** EXCERPTED DATA **

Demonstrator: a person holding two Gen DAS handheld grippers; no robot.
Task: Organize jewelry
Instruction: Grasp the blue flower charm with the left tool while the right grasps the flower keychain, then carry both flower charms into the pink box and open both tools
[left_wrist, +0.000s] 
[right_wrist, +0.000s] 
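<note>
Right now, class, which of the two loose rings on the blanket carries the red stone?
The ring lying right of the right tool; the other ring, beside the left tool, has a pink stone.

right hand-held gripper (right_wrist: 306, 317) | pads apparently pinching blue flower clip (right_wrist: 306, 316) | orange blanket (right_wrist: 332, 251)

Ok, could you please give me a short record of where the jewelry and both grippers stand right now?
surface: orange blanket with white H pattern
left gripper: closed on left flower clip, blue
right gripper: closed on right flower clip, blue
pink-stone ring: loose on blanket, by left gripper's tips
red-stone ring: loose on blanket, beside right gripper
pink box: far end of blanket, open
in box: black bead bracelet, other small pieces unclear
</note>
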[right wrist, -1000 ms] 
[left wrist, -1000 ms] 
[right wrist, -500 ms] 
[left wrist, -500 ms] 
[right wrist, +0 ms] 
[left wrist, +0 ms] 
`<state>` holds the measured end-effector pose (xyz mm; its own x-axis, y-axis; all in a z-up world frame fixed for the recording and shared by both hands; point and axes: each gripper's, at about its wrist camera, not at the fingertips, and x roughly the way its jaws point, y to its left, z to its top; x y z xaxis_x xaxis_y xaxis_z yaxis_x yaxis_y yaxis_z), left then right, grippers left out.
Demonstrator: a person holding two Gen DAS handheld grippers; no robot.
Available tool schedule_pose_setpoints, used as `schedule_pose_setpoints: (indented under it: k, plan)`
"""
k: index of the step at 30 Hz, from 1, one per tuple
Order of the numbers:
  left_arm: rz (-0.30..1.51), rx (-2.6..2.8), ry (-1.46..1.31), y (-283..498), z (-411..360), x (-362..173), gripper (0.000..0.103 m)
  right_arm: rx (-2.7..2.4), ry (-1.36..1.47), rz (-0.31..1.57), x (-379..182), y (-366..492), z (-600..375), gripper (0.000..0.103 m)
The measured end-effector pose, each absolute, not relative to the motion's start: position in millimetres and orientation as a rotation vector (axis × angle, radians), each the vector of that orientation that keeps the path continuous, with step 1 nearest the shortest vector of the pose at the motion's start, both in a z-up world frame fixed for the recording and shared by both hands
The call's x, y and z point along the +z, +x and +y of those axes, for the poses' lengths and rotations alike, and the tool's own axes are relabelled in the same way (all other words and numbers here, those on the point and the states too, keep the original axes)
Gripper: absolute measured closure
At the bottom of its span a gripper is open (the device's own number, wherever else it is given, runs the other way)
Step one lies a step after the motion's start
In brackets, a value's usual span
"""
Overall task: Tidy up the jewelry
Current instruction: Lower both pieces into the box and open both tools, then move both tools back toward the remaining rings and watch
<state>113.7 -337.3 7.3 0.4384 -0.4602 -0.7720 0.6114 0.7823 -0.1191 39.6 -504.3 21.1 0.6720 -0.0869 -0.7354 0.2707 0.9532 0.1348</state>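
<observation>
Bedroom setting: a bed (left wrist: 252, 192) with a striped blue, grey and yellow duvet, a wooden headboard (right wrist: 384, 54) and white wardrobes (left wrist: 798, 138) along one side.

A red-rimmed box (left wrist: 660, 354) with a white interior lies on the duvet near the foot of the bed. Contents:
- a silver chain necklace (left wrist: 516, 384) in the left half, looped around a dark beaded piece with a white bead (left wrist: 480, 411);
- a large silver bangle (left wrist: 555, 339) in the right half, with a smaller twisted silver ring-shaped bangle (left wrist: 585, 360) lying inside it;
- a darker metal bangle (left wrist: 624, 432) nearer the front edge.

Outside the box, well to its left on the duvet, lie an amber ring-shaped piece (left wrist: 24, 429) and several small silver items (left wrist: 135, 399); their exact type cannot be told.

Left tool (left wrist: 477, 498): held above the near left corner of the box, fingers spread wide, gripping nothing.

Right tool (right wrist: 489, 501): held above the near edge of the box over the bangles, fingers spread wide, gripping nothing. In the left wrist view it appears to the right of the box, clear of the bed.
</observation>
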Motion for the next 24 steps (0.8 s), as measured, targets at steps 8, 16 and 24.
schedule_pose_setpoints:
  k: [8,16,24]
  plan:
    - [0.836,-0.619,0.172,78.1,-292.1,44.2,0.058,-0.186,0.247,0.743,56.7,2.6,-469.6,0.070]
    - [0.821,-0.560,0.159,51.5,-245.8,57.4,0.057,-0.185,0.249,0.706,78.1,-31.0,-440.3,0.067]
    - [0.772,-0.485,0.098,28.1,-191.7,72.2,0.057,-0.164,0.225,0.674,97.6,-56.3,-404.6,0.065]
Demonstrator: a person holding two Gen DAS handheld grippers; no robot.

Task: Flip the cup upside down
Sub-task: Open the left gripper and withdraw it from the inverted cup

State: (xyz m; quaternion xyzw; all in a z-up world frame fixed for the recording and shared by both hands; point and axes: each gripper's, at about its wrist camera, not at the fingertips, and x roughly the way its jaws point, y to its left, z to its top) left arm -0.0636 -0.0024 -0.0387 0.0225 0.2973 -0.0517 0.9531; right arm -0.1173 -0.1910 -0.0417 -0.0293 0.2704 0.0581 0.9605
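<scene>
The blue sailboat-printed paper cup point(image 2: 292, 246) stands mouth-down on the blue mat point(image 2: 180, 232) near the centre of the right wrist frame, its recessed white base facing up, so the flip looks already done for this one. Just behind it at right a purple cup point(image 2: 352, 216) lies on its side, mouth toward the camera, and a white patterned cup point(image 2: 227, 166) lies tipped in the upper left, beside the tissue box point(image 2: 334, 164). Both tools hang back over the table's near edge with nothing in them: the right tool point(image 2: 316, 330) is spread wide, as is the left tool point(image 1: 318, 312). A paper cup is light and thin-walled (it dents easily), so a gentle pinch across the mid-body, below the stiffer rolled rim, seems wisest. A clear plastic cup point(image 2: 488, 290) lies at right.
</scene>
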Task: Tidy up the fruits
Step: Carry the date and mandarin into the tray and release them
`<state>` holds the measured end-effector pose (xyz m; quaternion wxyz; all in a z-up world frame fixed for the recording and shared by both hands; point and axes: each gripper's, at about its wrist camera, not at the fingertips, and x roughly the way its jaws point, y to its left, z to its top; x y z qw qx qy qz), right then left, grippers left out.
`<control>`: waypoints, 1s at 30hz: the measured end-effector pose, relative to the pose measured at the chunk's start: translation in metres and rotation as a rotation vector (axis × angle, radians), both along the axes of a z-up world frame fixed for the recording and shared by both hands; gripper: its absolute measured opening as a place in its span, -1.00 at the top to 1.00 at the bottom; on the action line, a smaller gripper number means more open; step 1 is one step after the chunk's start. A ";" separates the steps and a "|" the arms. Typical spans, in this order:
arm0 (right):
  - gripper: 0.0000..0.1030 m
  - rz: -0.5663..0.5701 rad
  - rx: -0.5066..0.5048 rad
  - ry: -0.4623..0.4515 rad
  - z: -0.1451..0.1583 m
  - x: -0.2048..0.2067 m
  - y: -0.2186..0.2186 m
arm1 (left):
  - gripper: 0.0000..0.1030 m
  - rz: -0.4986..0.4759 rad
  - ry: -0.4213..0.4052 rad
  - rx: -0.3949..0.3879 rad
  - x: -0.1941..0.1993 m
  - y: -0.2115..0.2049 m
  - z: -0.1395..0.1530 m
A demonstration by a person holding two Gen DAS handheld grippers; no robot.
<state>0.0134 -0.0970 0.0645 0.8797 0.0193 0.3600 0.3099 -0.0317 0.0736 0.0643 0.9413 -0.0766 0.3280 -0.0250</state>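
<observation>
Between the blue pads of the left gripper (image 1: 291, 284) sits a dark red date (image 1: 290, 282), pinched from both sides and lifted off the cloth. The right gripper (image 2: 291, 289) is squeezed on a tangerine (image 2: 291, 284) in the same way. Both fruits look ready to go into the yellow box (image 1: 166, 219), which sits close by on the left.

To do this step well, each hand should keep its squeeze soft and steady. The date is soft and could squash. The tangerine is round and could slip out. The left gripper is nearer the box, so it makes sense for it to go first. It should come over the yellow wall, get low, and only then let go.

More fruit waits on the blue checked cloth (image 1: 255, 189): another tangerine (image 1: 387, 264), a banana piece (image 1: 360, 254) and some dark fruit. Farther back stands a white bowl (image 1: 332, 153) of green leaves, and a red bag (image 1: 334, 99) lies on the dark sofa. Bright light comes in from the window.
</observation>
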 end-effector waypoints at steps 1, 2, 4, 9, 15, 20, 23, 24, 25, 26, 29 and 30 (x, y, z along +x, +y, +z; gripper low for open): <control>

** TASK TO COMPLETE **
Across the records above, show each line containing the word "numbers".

** EXERCISE SOLUTION **
Order of the numbers:
The call's x, y and z point along the +z, +x and +y of those axes, for the poses' lengths and rotations alike, and the tool's own axes are relabelled in the same way (all other words and numbers here, those on the point and the states too, keep the original axes)

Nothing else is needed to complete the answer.